Collected data
>>>>
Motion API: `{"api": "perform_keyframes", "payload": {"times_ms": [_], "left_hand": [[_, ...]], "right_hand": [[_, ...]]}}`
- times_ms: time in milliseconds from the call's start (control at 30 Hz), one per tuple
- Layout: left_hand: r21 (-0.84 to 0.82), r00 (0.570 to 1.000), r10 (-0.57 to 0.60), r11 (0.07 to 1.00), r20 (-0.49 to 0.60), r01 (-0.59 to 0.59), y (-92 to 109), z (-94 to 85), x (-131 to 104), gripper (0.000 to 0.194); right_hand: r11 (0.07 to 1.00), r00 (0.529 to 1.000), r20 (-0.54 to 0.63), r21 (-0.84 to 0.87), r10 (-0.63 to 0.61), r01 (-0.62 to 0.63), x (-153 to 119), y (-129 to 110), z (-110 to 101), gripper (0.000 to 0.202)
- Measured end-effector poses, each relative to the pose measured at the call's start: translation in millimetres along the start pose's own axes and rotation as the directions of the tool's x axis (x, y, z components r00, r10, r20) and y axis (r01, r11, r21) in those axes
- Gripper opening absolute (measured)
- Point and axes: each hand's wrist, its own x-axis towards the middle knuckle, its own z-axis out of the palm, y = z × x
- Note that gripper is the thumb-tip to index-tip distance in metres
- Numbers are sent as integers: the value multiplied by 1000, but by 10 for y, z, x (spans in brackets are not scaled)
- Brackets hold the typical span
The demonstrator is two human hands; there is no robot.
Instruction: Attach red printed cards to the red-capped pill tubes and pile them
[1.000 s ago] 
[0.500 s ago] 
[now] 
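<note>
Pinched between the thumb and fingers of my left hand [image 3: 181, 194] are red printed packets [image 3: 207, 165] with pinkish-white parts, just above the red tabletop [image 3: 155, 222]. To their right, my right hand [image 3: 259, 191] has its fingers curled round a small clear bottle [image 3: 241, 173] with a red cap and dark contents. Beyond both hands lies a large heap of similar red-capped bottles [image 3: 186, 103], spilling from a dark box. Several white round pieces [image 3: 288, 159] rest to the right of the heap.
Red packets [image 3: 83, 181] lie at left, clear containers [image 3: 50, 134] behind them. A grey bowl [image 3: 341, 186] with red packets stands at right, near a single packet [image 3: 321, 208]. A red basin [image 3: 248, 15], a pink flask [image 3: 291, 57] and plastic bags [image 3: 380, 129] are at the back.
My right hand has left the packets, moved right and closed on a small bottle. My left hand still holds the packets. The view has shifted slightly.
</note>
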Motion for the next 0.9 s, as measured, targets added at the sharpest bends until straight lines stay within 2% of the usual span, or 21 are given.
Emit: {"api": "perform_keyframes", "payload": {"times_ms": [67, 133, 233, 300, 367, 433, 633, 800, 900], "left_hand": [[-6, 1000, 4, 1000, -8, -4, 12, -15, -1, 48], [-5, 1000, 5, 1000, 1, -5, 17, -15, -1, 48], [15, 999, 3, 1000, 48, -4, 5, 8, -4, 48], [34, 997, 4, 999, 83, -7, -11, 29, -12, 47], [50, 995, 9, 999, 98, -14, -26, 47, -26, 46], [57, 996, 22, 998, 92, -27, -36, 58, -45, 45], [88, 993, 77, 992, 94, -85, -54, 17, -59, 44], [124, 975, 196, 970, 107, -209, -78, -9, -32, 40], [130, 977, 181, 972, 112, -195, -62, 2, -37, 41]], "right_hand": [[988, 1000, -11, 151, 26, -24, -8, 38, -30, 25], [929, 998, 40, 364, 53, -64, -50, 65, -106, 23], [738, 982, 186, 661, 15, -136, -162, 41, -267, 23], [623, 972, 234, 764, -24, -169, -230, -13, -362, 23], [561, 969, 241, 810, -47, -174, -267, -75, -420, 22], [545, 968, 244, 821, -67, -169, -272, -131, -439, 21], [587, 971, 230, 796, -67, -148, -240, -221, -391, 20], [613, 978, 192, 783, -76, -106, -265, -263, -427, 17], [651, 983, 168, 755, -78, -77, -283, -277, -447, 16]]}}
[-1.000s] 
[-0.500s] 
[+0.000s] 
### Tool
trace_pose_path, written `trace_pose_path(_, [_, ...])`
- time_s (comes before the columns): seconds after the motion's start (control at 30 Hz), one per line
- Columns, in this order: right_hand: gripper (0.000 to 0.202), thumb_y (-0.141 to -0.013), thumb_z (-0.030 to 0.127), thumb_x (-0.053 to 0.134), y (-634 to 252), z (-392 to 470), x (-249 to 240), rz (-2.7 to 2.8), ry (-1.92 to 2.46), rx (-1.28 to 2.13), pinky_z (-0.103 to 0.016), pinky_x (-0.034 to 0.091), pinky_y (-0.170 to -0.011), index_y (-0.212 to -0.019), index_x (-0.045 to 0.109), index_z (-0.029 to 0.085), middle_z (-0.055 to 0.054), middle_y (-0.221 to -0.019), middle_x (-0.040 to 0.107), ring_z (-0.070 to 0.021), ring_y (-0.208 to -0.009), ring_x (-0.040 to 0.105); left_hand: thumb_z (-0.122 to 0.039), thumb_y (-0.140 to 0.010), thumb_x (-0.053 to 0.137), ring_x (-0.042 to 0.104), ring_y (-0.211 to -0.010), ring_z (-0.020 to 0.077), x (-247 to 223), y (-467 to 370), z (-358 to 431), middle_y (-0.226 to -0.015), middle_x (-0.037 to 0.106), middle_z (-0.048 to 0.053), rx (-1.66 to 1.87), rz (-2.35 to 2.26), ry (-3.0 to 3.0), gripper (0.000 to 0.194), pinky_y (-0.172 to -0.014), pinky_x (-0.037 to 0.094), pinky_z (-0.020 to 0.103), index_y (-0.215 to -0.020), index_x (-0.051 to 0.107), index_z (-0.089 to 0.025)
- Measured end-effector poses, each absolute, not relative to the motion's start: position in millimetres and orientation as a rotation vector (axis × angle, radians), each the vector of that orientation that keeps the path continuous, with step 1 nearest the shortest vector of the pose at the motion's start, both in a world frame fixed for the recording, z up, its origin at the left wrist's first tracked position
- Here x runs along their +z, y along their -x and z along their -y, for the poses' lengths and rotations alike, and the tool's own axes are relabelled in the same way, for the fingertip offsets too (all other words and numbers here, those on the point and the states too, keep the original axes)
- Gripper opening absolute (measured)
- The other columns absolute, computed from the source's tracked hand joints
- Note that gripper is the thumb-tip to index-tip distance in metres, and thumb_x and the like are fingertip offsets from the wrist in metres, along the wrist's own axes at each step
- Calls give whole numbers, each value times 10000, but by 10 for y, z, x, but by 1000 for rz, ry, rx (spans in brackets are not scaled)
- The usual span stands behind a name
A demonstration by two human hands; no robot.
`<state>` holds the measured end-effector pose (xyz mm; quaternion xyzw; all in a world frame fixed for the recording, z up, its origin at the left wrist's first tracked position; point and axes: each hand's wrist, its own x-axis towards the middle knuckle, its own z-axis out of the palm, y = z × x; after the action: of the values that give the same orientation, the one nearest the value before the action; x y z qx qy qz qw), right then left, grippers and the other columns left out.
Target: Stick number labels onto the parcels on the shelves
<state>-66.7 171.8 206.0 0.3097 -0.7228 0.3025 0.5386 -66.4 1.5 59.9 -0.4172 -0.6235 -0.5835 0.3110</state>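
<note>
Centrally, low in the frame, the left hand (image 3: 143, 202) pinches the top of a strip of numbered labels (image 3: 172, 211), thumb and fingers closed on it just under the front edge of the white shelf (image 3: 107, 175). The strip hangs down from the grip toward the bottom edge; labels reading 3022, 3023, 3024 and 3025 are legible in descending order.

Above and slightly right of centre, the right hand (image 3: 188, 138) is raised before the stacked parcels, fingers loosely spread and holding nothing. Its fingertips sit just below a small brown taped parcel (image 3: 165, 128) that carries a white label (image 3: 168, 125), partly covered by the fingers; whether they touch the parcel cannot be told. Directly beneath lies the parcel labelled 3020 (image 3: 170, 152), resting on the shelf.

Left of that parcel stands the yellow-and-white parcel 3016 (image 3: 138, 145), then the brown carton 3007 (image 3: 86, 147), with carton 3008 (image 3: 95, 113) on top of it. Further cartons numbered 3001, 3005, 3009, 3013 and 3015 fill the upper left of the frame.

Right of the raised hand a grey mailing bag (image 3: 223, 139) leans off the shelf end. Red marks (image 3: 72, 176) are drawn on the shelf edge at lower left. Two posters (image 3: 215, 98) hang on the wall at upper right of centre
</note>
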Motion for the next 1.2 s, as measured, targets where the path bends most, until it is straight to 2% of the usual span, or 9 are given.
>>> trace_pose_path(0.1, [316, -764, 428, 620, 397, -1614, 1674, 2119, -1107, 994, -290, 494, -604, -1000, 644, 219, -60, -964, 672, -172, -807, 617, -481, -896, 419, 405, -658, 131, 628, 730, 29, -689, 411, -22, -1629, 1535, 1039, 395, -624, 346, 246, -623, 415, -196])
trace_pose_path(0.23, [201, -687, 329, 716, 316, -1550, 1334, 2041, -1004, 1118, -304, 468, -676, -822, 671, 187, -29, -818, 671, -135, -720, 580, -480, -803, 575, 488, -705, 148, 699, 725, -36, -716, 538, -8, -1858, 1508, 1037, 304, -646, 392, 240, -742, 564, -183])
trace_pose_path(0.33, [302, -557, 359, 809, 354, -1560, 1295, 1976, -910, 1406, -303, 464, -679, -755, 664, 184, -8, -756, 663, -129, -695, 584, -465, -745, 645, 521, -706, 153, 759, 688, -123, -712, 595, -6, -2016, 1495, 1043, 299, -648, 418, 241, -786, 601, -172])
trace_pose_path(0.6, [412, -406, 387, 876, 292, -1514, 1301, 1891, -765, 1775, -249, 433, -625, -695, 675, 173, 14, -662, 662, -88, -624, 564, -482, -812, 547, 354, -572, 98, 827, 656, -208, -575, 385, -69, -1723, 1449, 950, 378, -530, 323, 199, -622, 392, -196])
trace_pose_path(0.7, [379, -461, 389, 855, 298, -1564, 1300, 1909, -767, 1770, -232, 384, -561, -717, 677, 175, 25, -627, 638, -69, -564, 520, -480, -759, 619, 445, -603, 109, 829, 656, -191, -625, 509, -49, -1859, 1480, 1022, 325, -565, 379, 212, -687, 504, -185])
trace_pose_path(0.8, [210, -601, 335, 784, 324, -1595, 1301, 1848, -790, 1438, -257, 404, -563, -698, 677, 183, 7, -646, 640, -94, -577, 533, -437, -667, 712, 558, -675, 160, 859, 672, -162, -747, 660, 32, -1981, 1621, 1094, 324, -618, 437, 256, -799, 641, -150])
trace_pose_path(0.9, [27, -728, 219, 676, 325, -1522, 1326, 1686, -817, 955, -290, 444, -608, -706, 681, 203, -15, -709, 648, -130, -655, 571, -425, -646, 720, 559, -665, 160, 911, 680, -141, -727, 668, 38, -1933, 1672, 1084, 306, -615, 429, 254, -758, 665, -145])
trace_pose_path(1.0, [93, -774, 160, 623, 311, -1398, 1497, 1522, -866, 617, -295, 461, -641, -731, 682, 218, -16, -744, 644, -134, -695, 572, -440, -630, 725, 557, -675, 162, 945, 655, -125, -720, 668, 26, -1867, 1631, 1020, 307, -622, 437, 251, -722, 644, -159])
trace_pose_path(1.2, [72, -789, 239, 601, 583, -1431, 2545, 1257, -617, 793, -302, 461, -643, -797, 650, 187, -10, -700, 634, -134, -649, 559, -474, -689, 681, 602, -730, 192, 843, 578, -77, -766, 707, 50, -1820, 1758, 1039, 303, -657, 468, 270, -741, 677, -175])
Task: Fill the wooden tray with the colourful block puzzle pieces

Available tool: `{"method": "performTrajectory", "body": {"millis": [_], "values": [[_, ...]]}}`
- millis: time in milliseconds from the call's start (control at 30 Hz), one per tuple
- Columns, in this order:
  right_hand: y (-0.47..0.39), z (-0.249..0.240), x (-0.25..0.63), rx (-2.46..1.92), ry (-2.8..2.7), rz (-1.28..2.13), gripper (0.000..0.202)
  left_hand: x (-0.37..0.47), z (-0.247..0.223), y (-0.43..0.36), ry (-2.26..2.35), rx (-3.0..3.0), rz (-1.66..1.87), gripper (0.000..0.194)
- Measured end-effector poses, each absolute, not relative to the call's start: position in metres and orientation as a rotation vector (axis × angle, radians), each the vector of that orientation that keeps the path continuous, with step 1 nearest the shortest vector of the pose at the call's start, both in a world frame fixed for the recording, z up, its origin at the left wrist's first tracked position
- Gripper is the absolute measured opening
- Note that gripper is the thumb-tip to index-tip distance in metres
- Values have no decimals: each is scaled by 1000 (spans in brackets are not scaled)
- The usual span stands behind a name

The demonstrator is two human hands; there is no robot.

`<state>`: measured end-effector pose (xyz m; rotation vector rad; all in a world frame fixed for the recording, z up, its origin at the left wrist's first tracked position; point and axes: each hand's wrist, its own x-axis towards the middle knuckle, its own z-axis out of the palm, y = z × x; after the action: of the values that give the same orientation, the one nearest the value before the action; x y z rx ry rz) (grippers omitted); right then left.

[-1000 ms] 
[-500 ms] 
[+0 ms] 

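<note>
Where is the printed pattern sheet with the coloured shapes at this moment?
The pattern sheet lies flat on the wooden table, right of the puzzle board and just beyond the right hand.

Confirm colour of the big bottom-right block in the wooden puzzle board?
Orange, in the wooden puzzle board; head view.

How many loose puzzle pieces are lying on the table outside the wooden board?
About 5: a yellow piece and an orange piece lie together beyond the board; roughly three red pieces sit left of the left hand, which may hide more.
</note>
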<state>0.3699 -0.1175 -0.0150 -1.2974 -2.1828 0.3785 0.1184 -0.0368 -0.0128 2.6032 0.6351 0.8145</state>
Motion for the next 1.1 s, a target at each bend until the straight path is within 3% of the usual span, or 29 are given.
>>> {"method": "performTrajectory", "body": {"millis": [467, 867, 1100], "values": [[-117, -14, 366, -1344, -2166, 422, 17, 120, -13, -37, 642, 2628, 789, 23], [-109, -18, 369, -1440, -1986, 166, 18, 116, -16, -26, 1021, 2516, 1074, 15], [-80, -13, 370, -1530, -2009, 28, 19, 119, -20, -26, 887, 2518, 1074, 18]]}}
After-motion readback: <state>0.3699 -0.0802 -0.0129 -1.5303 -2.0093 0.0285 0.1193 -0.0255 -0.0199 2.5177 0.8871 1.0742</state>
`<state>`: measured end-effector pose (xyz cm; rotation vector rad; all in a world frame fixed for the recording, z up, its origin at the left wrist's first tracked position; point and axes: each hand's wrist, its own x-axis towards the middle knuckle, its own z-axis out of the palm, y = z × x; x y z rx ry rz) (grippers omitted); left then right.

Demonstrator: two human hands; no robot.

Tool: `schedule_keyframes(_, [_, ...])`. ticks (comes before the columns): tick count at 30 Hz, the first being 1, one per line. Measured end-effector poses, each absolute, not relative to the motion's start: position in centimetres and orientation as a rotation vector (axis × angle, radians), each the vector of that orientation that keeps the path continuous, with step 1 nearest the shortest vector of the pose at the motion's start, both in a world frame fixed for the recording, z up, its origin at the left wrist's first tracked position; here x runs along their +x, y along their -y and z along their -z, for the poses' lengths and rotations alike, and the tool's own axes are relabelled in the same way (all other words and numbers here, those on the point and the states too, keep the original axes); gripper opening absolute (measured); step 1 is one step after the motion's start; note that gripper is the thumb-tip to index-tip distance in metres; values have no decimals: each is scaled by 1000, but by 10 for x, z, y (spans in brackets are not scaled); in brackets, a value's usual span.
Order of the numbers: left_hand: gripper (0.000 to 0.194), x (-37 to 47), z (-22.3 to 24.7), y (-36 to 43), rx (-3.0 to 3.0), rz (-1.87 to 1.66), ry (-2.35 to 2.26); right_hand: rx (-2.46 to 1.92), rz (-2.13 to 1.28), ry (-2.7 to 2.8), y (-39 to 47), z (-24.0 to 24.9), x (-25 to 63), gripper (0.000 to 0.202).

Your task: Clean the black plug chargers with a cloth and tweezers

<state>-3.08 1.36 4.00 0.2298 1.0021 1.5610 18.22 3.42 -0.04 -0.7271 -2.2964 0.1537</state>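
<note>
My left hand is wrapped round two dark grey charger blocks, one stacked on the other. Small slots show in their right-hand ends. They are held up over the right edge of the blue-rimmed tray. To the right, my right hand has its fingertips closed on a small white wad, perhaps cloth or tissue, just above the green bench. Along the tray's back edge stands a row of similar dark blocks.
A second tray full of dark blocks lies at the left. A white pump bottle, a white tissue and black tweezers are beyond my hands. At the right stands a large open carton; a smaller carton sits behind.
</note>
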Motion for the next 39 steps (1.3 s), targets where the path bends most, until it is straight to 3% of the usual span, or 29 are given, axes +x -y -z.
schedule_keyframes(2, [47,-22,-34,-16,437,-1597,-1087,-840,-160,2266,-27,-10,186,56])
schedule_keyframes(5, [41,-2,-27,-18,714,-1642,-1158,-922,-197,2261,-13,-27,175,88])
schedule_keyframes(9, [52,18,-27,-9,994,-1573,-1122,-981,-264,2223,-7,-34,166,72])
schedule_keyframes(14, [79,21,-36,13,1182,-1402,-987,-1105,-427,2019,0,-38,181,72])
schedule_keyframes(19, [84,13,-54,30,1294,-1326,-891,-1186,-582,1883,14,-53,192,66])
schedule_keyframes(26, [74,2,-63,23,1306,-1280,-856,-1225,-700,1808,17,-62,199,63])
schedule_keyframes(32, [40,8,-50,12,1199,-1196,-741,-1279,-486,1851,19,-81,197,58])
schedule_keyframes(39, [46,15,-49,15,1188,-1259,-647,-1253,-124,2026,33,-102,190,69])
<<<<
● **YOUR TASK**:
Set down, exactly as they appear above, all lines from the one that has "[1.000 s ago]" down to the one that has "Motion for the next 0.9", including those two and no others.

● **RESULT OF THIS TASK**:
[1.000 s ago] 
[0.500 s ago] 
[now] 
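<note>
Pinched between the thumb and fingers of my left hand [image 3: 181, 194] are red printed packets [image 3: 207, 165] with pinkish-white parts, just above the red tabletop [image 3: 155, 222]. To their right, my right hand [image 3: 259, 191] has its fingers curled round a small clear bottle [image 3: 241, 173] with a red cap and dark contents. Beyond both hands lies a large heap of similar red-capped bottles [image 3: 186, 103], spilling from a dark box. Several white round pieces [image 3: 288, 159] rest to the right of the heap.
Red packets [image 3: 83, 181] lie at left, clear containers [image 3: 50, 134] behind them. A grey bowl [image 3: 341, 186] with red packets stands at right, near a single packet [image 3: 321, 208]. A red basin [image 3: 248, 15], a pink flask [image 3: 291, 57] and plastic bags [image 3: 380, 129] are at the back.
My right hand has left the packets, moved right and closed on a small bottle. My left hand still holds the packets. The view has shifted slightly.
</note>
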Motion for the next 0.9 s, as measured, targets added at the sharpest bends until straight lines stay within 2% of the usual span, or 21 are given.

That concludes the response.